В наваждении прошло десять дней. С каждой репетицией что-то заметно менялось во мне, нарастала одержимость. Слова рвались и разрывали – уста, грудь, сердце. Страсть к пасынку, обращённая в поэтическую речь, наводняла душу и тело, душила, лишала остатков разумения, элементарного владения собой – бездна неведомая и необъятная отныне довлела надо мной, топила ясную мысль и сулила сук. Виноградова пробирала оторопь, когда я гулко пружиня и прихрамывая, прохаживался перед ним. У него пропало всякое желание шутить по моему поводу – он лишь пережидал бурю, а потому играл плохо, оттеняя и обрамляя мой бенефис: не охотник – сам жалкая дичь.
Как-то он сказался больным и пропустил репетицию, затем признался Феликсу, что не может выдержать моего безумия, что я – полоумный, а он от меня заразиться неистовством опасается, так что Оприщеву пришлось на ходу его роль урезать и предоставить ему передышку до самой премьеры. Теперь я играл третью картину один, вожделея воздух, когда-то уплотнявшийся в Сергея, а его реплики, записанные на магнитофонную плёнку, доносились из-за кулис – с такого расстояния он пообещал в премьерный день со своей частью действия справиться. Отрок возлюбленный и загубленный обратился в бесплотный потусторонний голос.
Роль окутала меня плотной пеленой неприкаянности и мегаломании. Я играл уже на четырёх сценах разом: зазеркальной, студенческой, под аркой в Проходном, наконец, на столичных подмостках, где уродливый призрак Славы – сомнительной, с душком – поджидал меня, как хищник ягнёнка. Перебранка с жильцами старого, сталинской постройки, дома с лёгкостью перерастала в шумный скандал, сотрясающий Первопрестольную. Я не мог с точностью сказать, кто я, где я, зачем я – всё перекрывала и гасила Роль.
Был один из неприветливых октябрьских дней, опускался вечер. Где-то в сумрачной глубине зеркала вдруг вспыхнул свет рампы, и зрительный зал обрушил на меня своё оглушительное нетерпение. Выносившие мусор жильцы, проходя, задевали меня, толкали, кто-то ухитрился даже уполовинить ведро, обдав меня отбросами, но всё это не могло нарушить действия и сбить меня с ворожащего ритма…
Вот как описывал я вечер после той премьеры в дневнике.
«19 октября 1993. Спектакль “Федра” со мною в главной роли снискал головокружительный успех у самой взыскательной публики. Столичный бомонд буквально подвывал, стоя. Однако аплодисменты перешли в улюлюканье и свист, едва я, сбросив с себя женскую хламиду и содрав парик, принялся раскланиваться и самозабвенно выделывать книксены.

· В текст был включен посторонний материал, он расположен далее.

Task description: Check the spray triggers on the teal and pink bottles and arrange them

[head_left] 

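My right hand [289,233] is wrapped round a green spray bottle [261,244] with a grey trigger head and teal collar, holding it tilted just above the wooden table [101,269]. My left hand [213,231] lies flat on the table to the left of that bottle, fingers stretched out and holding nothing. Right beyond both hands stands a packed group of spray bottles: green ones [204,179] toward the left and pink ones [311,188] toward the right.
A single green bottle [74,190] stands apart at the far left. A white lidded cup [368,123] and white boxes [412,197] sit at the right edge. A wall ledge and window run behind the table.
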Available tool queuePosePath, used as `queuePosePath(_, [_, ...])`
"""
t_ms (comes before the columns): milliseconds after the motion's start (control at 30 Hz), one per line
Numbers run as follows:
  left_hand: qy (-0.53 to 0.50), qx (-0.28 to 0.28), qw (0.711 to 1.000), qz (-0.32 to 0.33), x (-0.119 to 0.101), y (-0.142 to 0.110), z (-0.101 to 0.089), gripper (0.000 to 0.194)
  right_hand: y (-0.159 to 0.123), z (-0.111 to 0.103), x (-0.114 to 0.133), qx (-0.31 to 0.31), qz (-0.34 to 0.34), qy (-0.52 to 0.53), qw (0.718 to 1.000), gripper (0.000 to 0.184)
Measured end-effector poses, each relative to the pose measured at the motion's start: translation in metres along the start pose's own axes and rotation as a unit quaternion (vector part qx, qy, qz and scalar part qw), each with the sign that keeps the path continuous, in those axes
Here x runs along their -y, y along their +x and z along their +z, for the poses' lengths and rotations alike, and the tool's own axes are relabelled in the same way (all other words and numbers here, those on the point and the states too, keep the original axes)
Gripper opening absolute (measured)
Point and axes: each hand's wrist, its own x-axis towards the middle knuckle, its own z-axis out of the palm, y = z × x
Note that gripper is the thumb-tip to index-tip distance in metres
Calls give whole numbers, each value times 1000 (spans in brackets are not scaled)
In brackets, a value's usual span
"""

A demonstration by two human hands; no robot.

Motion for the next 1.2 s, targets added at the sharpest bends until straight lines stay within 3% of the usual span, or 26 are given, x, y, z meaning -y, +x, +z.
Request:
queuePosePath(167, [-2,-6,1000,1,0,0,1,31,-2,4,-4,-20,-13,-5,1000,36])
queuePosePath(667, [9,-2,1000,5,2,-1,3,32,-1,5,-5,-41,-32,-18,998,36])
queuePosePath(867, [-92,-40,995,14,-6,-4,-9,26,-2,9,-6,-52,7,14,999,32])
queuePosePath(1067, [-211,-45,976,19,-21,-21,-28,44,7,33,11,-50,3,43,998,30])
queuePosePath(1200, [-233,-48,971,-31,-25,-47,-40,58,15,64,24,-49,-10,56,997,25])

“Это мужчина!” – завопила лимита с галёрки. Трое удальцов ворвались на сцену с твёрдым намерением намять мне бока. “Теперь-то мы тебя, баклан, и взъерошим!” – вмиг подтвердили они мои опасения. Я чудом успел укрыться в гримёрке. Но мне, увы, не удалось так легко отделаться. Толпа разгневанных дебиловатых подростков поджидала меня у служебного выхода. Они прилично отделали вашего покорного слугу, а один из них, мохнатый, даже умудрился ужалить меня электрошокером. Давно не получал столько тумаков единовременно (правда, и выручка от спектакля была приличная). В довершение ко всему, кто-то из этих молокососов выстрелил в меня, но промахнулся и по чистой случайности легко ранил в филейную часть проходившую мимо женщину с элегантной замшевой сумочкой…
Никак не могу прийти в себя. Все газеты, уверен, вскоре напишут о моём самородном актёрском таланте. Пойдут споры. Чувствую, грядут диспуты, пресс-конференции, критические разборы… “Если Сара Бернар позволила себе сыграть Гамлета, так почему же он не имеет права играть Федру?” или: “Будет ли его элегантное прихрамывание пользоваться той славой, какая выпала некогда на долю гулкой стопы Айседоры Дункан?” Кто-то решит упомянуть легендарную Элизу Рашель или ту же Бернар, кто-то вспомнит Марту Грэм, а иной проницательный критик – и таировскую «Федру» с Алисой Коонен.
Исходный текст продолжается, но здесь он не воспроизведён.